Salió de entre la bruma de una noche húmeda, pesada como telón de pana. Aparición anacrónica, sorprendida en plena elaboración. Poncho desprolijamente enrollado en la zurda; en la derecha el cuchillo meneándose, como buscando el camino. Cuando agregó un paso, el haz del farol de una esquina, encerró también un pantalón oscuro, de rayas finitas, blancas, y un saco negro cruzado que guardaba entre las solapas un prepotente pañuelo de seda clara. Elevándose en la misma dirección, cuello y mentón sombreados de barba; sobre la mejilla izquierda, una cicatriz le ensombrecía la cara; el bigote tupido remarcaba esta sensación. Pequeñas luces titilantes y una luna redonda, de cartón tiza sobre los tapiales, redondeaban la escena. Cuando un aire de milongas cesó en las guitarras lejanas, se oyó la voz del hombre, en grito ronco, insolente, dirigiéndose al boliche: —Salí maula, o tengo que entrar a buscarte ¡Carajo!

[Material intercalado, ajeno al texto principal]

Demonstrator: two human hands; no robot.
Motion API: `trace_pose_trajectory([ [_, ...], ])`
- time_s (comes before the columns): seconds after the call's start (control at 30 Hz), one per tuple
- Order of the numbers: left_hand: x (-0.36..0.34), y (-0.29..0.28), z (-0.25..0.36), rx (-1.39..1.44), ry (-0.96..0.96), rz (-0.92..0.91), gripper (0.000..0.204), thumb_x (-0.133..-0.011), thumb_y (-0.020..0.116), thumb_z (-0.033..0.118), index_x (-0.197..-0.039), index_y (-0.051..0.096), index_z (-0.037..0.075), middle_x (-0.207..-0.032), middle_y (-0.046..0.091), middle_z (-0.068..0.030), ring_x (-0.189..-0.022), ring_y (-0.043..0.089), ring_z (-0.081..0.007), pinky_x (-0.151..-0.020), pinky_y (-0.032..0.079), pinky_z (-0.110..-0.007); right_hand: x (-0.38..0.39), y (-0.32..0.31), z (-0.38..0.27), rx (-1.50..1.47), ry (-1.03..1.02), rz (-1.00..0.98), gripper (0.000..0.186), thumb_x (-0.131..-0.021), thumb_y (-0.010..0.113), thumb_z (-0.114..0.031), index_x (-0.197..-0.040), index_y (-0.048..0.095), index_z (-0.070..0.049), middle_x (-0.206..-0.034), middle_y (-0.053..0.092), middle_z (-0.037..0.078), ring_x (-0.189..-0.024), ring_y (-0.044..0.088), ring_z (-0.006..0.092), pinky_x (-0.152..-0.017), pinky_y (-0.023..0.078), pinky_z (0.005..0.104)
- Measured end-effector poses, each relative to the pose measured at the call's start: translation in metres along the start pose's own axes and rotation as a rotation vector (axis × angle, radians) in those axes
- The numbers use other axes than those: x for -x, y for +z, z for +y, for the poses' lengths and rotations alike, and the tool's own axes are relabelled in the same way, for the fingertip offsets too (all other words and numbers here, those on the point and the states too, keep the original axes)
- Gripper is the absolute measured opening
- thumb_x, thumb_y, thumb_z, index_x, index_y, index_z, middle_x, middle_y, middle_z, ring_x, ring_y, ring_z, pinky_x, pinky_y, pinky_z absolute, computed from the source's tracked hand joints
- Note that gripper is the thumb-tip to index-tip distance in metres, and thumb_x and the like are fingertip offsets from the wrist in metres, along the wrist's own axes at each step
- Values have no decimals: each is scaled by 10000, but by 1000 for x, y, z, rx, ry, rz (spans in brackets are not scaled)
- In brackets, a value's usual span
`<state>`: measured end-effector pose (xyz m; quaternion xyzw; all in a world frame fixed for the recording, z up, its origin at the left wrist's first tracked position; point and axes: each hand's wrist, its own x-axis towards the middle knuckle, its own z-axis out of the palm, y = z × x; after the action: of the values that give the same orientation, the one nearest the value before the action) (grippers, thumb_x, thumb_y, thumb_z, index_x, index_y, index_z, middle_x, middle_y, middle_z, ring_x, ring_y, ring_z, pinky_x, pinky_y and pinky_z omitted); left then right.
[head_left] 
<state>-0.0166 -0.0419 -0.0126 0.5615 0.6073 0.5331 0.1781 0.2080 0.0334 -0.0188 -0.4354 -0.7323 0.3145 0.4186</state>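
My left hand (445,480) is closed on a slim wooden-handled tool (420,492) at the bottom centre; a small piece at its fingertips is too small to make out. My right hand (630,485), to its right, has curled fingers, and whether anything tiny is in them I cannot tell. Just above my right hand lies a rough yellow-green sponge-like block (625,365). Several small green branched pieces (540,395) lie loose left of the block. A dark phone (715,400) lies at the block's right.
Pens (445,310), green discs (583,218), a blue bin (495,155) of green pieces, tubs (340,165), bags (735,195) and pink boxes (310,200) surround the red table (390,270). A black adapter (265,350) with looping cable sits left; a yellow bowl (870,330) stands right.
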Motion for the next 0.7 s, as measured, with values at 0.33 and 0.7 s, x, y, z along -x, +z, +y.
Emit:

La puerta del almacén se abrió como un manotazo, la luz que cayó sobre el guapo, selló su boca.
Ahora, un nuevo círculo de luz ilumina a la otra figura: campera de cuero negra, jeans ajustados, unos saltitos leves sobre sus zapatillas de básquet, le dan un ritmo extraño a la escena; cuando se detiene, acentúa la sonrisa, levanta los brazos hasta ese momento distraídos, y apunta con pureza de gestos. La Itaka recortada suena una sola vez, como un cañonazo.
La sangre huye vertiginosa del pecho del guapo, el asombro definitivo, no le permite cerrar los ojos.